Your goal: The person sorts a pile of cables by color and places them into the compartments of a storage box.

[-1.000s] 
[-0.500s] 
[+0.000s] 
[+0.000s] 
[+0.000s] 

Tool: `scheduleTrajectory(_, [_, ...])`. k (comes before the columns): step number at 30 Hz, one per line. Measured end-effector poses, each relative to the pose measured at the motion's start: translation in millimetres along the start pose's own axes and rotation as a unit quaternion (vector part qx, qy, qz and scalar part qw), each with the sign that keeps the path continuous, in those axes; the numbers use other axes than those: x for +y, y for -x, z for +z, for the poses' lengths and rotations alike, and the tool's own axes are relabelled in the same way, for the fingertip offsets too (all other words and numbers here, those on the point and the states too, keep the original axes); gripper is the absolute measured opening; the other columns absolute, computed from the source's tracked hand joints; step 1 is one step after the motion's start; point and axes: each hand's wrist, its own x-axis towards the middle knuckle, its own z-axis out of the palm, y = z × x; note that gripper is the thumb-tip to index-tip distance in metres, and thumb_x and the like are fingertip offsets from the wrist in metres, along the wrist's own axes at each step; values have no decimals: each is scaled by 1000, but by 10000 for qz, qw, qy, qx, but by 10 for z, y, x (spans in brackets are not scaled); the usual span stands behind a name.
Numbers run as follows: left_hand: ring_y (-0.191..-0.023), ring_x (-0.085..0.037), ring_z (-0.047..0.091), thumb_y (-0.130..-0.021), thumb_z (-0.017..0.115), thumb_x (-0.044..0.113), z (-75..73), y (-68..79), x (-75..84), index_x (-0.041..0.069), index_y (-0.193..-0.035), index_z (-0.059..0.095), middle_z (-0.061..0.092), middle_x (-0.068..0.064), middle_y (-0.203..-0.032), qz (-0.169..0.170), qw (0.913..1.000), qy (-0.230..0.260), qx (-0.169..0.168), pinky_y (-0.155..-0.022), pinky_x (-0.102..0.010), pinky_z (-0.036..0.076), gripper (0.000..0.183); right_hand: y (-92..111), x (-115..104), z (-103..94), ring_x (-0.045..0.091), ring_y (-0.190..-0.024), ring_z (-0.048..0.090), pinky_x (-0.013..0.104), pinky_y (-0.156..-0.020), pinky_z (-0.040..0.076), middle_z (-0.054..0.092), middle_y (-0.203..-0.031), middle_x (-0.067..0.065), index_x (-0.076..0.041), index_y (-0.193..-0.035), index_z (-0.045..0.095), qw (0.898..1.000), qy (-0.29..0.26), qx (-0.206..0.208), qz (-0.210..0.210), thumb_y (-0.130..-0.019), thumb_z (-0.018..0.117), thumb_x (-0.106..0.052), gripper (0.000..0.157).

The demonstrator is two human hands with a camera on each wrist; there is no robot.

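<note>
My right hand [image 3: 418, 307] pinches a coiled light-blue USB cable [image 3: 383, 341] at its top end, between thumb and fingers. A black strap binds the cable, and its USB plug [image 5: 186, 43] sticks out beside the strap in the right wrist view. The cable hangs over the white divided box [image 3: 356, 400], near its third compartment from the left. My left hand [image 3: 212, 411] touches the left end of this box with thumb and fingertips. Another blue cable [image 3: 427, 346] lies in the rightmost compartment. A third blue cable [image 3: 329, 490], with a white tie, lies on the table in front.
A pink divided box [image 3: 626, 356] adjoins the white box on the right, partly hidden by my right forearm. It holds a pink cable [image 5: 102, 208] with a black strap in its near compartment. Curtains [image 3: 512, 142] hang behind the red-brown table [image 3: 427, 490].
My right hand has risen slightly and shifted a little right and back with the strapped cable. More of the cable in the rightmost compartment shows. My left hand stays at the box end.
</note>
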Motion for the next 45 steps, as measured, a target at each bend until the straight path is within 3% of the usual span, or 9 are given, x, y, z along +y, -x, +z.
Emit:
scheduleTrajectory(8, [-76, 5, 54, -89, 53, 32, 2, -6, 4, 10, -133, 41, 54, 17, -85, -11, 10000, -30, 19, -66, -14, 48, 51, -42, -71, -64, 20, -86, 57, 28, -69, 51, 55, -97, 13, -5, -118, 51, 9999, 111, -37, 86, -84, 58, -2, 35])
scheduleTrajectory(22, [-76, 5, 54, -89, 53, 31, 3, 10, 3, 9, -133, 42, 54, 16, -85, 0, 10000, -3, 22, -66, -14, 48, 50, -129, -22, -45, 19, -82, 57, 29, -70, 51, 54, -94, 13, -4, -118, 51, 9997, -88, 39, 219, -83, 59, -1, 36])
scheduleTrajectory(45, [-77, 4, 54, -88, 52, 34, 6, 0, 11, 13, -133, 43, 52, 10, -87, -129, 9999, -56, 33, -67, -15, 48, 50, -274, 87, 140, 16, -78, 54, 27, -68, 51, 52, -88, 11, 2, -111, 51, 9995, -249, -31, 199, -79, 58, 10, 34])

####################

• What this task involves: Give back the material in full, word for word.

• Task answer:
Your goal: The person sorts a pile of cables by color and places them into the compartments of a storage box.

[-1.000s] 
[-0.500s] 
[+0.000s] 
[+0.000s] 
[+0.000s] 

Tool: `scheduleTrajectory(_, [_, ...])`. k (comes before the columns): step number at 30 Hz, one per line. Measured end-effector poses, each relative to the pose measured at the motion's start: translation in millimetres along the start pose's own axes and rotation as a unit quaternion (vector part qx, qy, qz and scalar part qw), each with the sign that keeps the path continuous, in those axes; the numbers use other axes than those: x for +y, y for -x, z for +z, for the poses' lengths and rotations alike, and the tool's own axes are relabelled in the same way, for the fingertip offsets too (all other words and numbers here, those on the point and the states too, keep the original axes); gripper is the absolute measured opening; the other columns absolute, computed from the source's tracked hand joints; step 1 is one step after the motion's start; point and axes: each hand's wrist, its own x-axis towards the middle knuckle, its own z-axis out of the palm, y = z × x; note that gripper is the thumb-tip to index-tip distance in metres, and thumb_x and the like are fingertip offsets from the wrist in metres, along the wrist's own axes at each step; values have no decimals: each is scaled by 1000, but by 10000 for qz, qw, qy, qx, but by 10 for z, y, x (spans in brackets are not scaled); the usual span stands behind a name.
Numbers run as follows: left_hand: ring_y (-0.191..-0.023), ring_x (-0.085..0.037), ring_z (-0.047..0.091), thumb_y (-0.130..-0.021), thumb_z (-0.017..0.115), thumb_x (-0.044..0.113), z (-75..73), y (-68..79), x (-75..84), index_x (-0.041..0.069), index_y (-0.193..-0.035), index_z (-0.059..0.095), middle_z (-0.061..0.092), middle_x (-0.068..0.064), middle_y (-0.203..-0.032), qz (-0.169..0.170), qw (0.913..1.000), qy (-0.230..0.260), qx (-0.169..0.168), pinky_y (-0.155..-0.022), pinky_x (-0.102..0.010), pinky_z (-0.036..0.076), gripper (0.000..0.183); right_hand: y (-92..111), x (-115..104), z (-103..94), ring_x (-0.045..0.091), ring_y (-0.190..-0.024), ring_z (-0.048..0.090), pinky_x (-0.013..0.104), pinky_y (-0.156..-0.020), pinky_z (-0.040..0.076), middle_z (-0.054..0.092), middle_y (-0.203..-0.031), middle_x (-0.067..0.065), index_x (-0.076..0.041), index_y (-0.193..-0.035), index_z (-0.045..0.095), qw (0.898..1.000), qy (-0.29..0.26), qx (-0.206..0.208), qz (-0.210..0.210), thumb_y (-0.130..-0.019), thumb_z (-0.018..0.117), thumb_x (-0.106..0.052), gripper (0.000..0.157).

The demonstrator is two human hands with a camera on each wrist; there is no robot.

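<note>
My right hand [image 3: 418, 307] pinches a coiled light-blue USB cable [image 3: 383, 341] at its top end, between thumb and fingers. A black strap binds the cable, and its USB plug [image 5: 186, 43] sticks out beside the strap in the right wrist view. The cable hangs over the white divided box [image 3: 356, 400], near its third compartment from the left. My left hand [image 3: 212, 411] touches the left end of this box with thumb and fingertips. Another blue cable [image 3: 427, 346] lies in the rightmost compartment. A third blue cable [image 3: 329, 490], with a white tie, lies on the table in front.
A pink divided box [image 3: 626, 356] adjoins the white box on the right, partly hidden by my right forearm. It holds a pink cable [image 5: 102, 208] with a black strap in its near compartment. Curtains [image 3: 512, 142] hang behind the red-brown table [image 3: 427, 490].
My right hand has risen slightly and shifted a little right and back with the strapped cable. More of the cable in the rightmost compartment shows. My left hand stays at the box end.
</note>
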Motion for the next 45 steps, as measured, a target at each bend until the straight path is within 3% of the usual span, or 9 are given, x, y, z along +y, -x, +z.
Emit:
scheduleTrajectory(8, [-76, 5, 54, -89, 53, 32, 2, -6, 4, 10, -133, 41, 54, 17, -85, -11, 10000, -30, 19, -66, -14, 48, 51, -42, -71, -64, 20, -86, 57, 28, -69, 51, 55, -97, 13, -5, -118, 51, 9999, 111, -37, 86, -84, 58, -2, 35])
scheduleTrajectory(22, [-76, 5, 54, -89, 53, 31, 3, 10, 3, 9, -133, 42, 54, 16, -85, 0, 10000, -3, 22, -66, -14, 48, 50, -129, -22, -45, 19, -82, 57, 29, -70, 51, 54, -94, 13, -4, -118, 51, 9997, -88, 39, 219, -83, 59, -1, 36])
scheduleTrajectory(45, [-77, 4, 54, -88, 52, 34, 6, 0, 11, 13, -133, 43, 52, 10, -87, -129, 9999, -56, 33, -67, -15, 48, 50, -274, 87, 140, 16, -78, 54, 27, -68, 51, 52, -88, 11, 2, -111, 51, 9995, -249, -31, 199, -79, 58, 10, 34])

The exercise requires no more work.